Les avions de guerre israéliens ont frappé la base aérienne militaire d'Abu al-Duhur dans la campagne d'Idlib, au nord-ouest de la Syrie, tôt le matin du jour précédent. Selon la télévision d'État syrienne, citant une source militaire, la frappe aérienne a ciblé la piste et les entrepôts de la base dans huit attaques distinctes.
Malgré son inactivité, le site conserve une importance stratégique en raison de sa position le long d'une route de transit reliant les provinces de Hama et d'Alep et de sa proximité avec le désert syrien. L'importance de l'attaque s'étend au-delà du conflit immédiat entre Israël et la Syrie. Le bureau du Premier ministre israélien a cité une entente préalable avec le gouvernement de Damas concernant le maintien d'un "status quo" dans la sphère de la sécurité. Il a accusé le gouvernement syrien d'avoir potentiellement violé cet accord en permettant à la Turquie de déployer des forces dans une base aérienne près d'Alep.
Le calendrier et la justification suggèrent un calcul géopolitique plus large impliquant les puissances régionales. Des rapports des médias locaux et internationaux indiquent qu'une délégation militaire turque avait visité Abu al-Duhur la veille de la frappe aérienne. Selon le journal de langue arabe basé à Londres, Al-Araby Al-Jadeed, la délégation a évalué les efforts en cours pour restaurer la fonctionnalité de la base. Des sources au sol ont affirmé que des travaux initiaux étaient en cours pour remettre la piste en service, avec certains équipements de communication déjà installés. De plus, un drone de reconnaissance de type Bayraktar a été observé en activité à proximité.
Après le départ de la délégation, un avion de reconnaissance israélien a été observé en train de faire le tour de la base, suivi de la frappe aérienne plusieurs heures plus tard. Des récits similaires ont été partagés par l'Observatoire syrien des droits de l'homme. Cependant, ces affirmations n'ont pas été contestées. Un responsable turc, s'adressant à Axios, basé aux États-Unis, a nié les informations faisant état d'une présence militaire turque à Abu al-Duhur.

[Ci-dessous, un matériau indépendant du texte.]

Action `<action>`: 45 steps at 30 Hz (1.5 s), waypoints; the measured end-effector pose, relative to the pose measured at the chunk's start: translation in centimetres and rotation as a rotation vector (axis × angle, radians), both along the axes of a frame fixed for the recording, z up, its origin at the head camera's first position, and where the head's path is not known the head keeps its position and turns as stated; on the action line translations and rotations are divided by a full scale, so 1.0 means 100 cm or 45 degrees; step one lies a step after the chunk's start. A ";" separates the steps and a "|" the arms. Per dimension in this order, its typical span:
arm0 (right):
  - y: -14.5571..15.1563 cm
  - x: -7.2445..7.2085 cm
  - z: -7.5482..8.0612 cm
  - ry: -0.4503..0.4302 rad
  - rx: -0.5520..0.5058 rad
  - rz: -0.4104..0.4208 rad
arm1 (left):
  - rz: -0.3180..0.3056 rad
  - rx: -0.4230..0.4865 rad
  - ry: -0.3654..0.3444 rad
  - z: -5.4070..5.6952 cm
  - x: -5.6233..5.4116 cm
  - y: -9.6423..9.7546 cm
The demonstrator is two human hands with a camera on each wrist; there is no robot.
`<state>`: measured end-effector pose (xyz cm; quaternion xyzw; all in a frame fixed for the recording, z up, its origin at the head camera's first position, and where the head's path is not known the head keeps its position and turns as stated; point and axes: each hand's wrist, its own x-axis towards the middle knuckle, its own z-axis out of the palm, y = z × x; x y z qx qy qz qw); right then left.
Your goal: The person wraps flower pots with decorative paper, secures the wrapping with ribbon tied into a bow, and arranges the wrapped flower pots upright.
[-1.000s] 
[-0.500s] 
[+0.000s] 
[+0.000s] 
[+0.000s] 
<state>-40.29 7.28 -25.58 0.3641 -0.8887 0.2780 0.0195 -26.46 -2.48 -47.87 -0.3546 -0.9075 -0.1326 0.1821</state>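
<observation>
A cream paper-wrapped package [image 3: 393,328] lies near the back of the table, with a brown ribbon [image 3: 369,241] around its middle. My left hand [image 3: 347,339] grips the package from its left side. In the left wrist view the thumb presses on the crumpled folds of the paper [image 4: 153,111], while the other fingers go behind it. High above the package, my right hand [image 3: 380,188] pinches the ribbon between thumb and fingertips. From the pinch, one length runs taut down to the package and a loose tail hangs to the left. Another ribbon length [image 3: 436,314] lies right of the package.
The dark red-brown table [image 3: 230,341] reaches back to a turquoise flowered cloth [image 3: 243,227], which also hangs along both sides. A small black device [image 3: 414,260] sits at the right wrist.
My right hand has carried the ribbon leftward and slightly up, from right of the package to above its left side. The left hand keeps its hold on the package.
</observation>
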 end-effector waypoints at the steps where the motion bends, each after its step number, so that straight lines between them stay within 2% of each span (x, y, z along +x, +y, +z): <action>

Ankara et Damas ont émis de fortes condamnations des frappes aériennes israéliennes. Le ministère turc des Affaires étrangères a qualifié les attaques de violation de la souveraineté et de l'intégrité territoriale de la Syrie. Il a rejeté les allégations du bureau du Premier ministre israélien contre la Turquie, les qualifiant de " frivoles " et suggérant qu'elles visaient à justifier les frappes. La déclaration a souligné l'engagement continu de la Turquie à coopérer avec Damas sur une base légitime pour parvenir à la paix, à la stabilité et à la prospérité en Syrie. De même, Damas a contredit les affirmations d'Israël d'un " statu quo " dans la sphère de la sécurité.
Une source diplomatique du ministère syrien des Affaires étrangères, s'adressant à Al Jazeera, basé au Qatar, a déclaré qu'il n'y avait pas d'accord de sécurité formel limitant la capacité de la Syrie à développer ses institutions civiles ou militaires. La même source a affirmé qu'Israël avait été informé qu'aucune force étrangère n'était présente à Abu al-Duhur au moment de la frappe.
Tom Barrack, l'envoyé spécial des États-Unis pour la Syrie et ambassadeur à Ankara, a exprimé son point de vue sur l'incident, affirmant que la frappe israélienne reflétait une "perception, bonne ou mauvaise", selon laquelle la Turquie pourrait augmenter sa présence à la base dans un avenir proche.